Brexit and Fake news

On 23rdJune 2016, the Brexit referendum was held to decide the permanence of the United Kingdom (UK) in the European Union (EU). There was a turnout of 72.2% and the results were close, as 51.9% of the citizens voted to leave, against 48.1% that wanted to stay. 

Despite this outcome, the decision came as a surprise to many. However, we have to take into consideration that, nowadays, there is a wave of misinformation that has the ability to influence political opinions. 

Technology is a powerful political weapon that targets people specifically according to their psychological profile. In this case, both “Remain” and “Leave” campaigns were accused of making misleading claims.

For instance, a “Remainer”, Alan Johnson claimed that “Two thirds of British jobs in manufacturing are dependent on demand from Europe”, while analyzing outdated information made by the Centre of Economics and Business Research. Therefore, this comparison was not possible, making his statement incorrect. 

On the other hand, the “Leave” campaign was much more aggressive and with a considerable amount of inaccurate and deceiving claims. 

The ideas of hatred and xenophobia against migrants were able to spread due to the disinformation environment that lied within the British press. There were many first pages published that perceived migrants as a threat to the UK safety. So, the only way to fight this would be by exiting the EU. 

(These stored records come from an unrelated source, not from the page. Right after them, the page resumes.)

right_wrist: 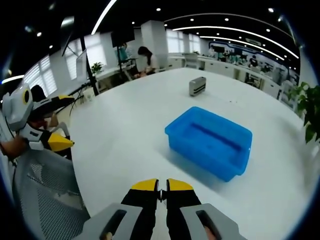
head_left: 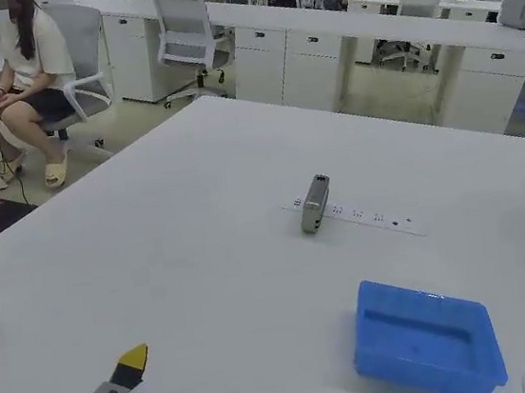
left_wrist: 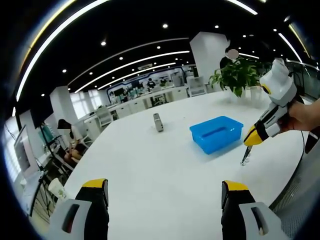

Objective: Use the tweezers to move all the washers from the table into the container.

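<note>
Holding my right gripper (right_wrist: 161, 186) squeezed tight on what looks like the thin tweezers (left_wrist: 244, 157), I have their tip pointing down at the white table (head_left: 203, 261) near the blue box (head_left: 412, 362). My left gripper (left_wrist: 165, 195) is wide open over the table with nothing in it. Past the box, a small grey block (head_left: 315, 202) stands next to a row of tiny specks (head_left: 365, 214) that may be the washers, but they are too small to tell.

Your open-plan office, white worktop (head_left: 203, 261).
Beyond your worktop's far edge stand white desks (head_left: 322, 55) and grey chairs (head_left: 186, 24); ceiling light strips (right_wrist: 104, 16) overhead, perhaps windows (right_wrist: 97, 52) behind.
</note>
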`<state>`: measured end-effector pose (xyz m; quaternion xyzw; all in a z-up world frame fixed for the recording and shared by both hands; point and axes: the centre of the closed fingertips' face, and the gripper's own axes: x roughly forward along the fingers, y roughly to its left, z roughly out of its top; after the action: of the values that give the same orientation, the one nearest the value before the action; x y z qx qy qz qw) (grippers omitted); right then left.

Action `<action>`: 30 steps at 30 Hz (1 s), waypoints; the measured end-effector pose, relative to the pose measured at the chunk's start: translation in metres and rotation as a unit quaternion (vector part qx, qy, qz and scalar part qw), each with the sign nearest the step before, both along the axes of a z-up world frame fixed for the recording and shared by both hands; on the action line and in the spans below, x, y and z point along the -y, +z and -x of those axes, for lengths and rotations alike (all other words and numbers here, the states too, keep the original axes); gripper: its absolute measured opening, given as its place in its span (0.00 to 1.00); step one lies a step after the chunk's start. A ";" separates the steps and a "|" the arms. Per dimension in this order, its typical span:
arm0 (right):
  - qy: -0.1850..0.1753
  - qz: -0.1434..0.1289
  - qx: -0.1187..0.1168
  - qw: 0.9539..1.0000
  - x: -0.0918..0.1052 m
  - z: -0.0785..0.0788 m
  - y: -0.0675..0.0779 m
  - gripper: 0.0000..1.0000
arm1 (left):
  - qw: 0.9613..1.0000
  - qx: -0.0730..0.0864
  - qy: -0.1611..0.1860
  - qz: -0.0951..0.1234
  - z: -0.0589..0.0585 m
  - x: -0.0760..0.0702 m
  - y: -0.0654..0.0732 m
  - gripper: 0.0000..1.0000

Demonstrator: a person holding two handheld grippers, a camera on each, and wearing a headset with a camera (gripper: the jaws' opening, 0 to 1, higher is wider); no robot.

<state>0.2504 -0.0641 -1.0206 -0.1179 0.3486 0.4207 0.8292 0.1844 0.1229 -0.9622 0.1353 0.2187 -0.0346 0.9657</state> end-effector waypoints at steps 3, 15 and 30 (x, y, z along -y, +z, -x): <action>0.003 0.008 0.002 1.000 0.002 0.000 0.000 0.02 | 1.000 0.000 0.000 0.000 0.000 0.000 0.000 0.96; 0.028 0.040 0.003 0.999 -0.011 -0.003 -0.003 0.01 | 1.000 -0.003 -0.001 -0.002 0.000 0.000 -0.001 0.96; 0.019 0.022 0.013 0.999 -0.004 -0.010 0.029 0.00 | 1.000 0.001 -0.003 0.001 0.000 0.001 0.000 0.96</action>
<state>0.2601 -0.0604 -0.9920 -0.1484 0.3452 0.4267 0.8226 0.1843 0.1219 -0.9622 0.1355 0.2175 -0.0373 0.9659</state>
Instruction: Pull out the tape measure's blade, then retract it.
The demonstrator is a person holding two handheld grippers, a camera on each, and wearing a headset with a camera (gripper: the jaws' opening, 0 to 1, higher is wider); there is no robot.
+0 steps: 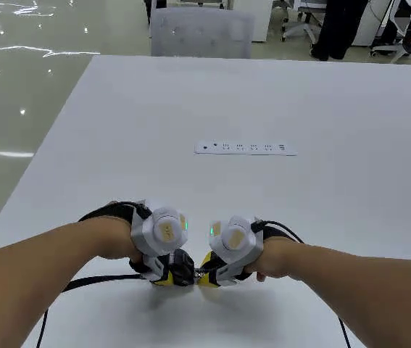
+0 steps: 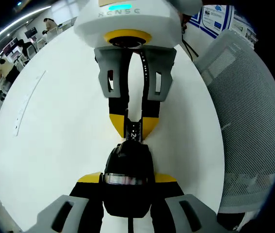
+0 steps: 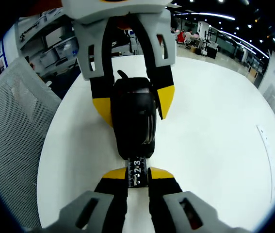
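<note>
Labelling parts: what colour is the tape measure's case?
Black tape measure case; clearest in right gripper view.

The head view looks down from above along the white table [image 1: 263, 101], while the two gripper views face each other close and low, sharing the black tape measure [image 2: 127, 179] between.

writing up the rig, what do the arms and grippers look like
The left gripper and right gripper match: white rounded housings, yellow disc, green light, grey jaw frames, yellow tips. XENSE lettering on the right one. Black cables; bare forearms.
</note>
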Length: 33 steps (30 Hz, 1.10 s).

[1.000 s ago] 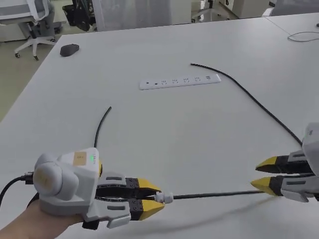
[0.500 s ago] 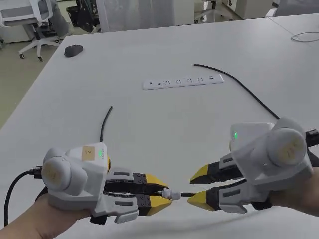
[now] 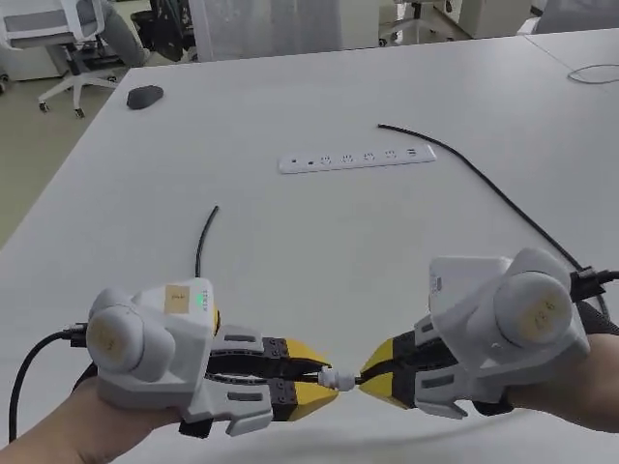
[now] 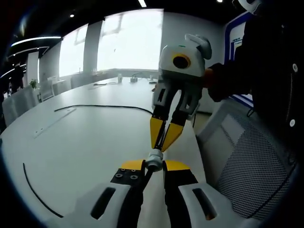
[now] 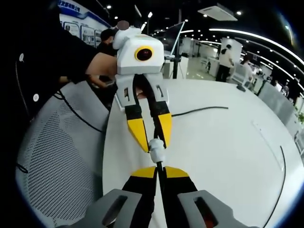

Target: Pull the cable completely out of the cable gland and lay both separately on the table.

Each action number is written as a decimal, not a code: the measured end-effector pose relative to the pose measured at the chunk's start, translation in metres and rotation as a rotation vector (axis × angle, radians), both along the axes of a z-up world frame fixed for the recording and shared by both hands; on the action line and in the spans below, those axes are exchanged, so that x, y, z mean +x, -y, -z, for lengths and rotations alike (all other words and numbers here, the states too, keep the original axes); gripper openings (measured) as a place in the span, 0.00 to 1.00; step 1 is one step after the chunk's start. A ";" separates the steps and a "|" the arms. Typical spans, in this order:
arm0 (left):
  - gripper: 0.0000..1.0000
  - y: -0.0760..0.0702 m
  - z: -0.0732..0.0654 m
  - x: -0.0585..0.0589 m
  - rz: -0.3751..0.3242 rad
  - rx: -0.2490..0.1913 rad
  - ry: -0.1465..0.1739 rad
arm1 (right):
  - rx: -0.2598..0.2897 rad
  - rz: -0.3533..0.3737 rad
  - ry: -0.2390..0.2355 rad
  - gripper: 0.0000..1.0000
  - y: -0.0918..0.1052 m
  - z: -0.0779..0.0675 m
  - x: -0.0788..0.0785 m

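Note:
My left gripper (image 3: 314,382) is shut on the white cable gland (image 3: 337,378), which pokes out past its yellow tips just above the table. My right gripper (image 3: 372,377) faces it tip to tip and is shut on the black cable (image 3: 484,184) right beside the gland. The long run of that cable curves across the table behind my right hand. In the left gripper view the gland (image 4: 153,158) sits between my own jaws, with the right gripper (image 4: 162,137) above it. The right gripper view has the cable (image 5: 159,167) between its jaws, then the gland (image 5: 156,149) and the left gripper (image 5: 153,140).
A white power strip (image 3: 358,158) lies mid-table and a dark mouse (image 3: 145,96) at the far left. A short black cable stretch (image 3: 201,242) lies left of centre, its near end hidden behind the left gripper. Office chairs (image 3: 68,39) stand beyond the table (image 3: 290,261).
My right gripper came left along the cable from the far right, reached the gland and shut on the cable. The left gripper kept its hold on the gland.

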<state>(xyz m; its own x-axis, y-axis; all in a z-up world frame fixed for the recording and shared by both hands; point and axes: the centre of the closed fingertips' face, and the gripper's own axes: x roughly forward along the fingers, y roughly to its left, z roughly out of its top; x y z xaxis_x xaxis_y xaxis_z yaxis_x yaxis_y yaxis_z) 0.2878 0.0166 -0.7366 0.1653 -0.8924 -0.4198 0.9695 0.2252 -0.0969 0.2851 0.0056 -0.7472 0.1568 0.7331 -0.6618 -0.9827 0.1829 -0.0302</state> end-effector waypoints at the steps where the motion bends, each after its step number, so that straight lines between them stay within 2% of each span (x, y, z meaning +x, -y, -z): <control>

This idea of distrust in Europe was spread numerous times and was fed by fake and misleading propaganda such as: 

An anti-immigration billboard that was very controversial. It shows a queue of refugees hoping to reach Europe and claims “Breaking point: the EU has failed us all”, appealing to vote “Leave”. This poster was similar to fascist propaganda and promotes racial hatred, fear and urgency to vote. 


The adverts “Turkey(population 76 million) is joining the EU” and “Britain’s new border is with Syria and Iraq” were spread during the “Leave” campaign. The goal was to have stricter immigration legislation. However, this claim was false, as, at that time, negotiations between Turkey and the EU were in the first stage of a very slow process that is ongoing for more than 30 years and depends on the agreement of all EU members. 

Vote Leave Facebook ad

Another controversial and popular statement: “We send the EU £350m a week. Let’s fund our National Health Service instead”. This was considered a “clear misuse of official statistics” by The UK Statistics Authority, as it did not take in consideration the amount of money that the UK receives from the EU. The actual number would be £250 million a week. 

Other “Leave” ads stated that the EU wanted to ban tea kettles, regulate apps like Uber and restrict on-demand platforms such as Netflix.  Also, it was said that photos in the London Eye would be banned by the EU.  The environment and animal rights are also victims of these misleading campaign, as some suggested that the EU prevents people from protecting and speaking about polar bears.

To conclude, all these claims needed to be clarified as they are misleading and some even completely false and contributed to voters’ misinformation and ignorance. In fact, an indication of this is that one day after the referendum the most searched question in the UK on Google was “What does it mean to leave the EU” and right after that was “What is the EU?”. So, it is clear that misinformation is influencing political decisions and we need to tackle it.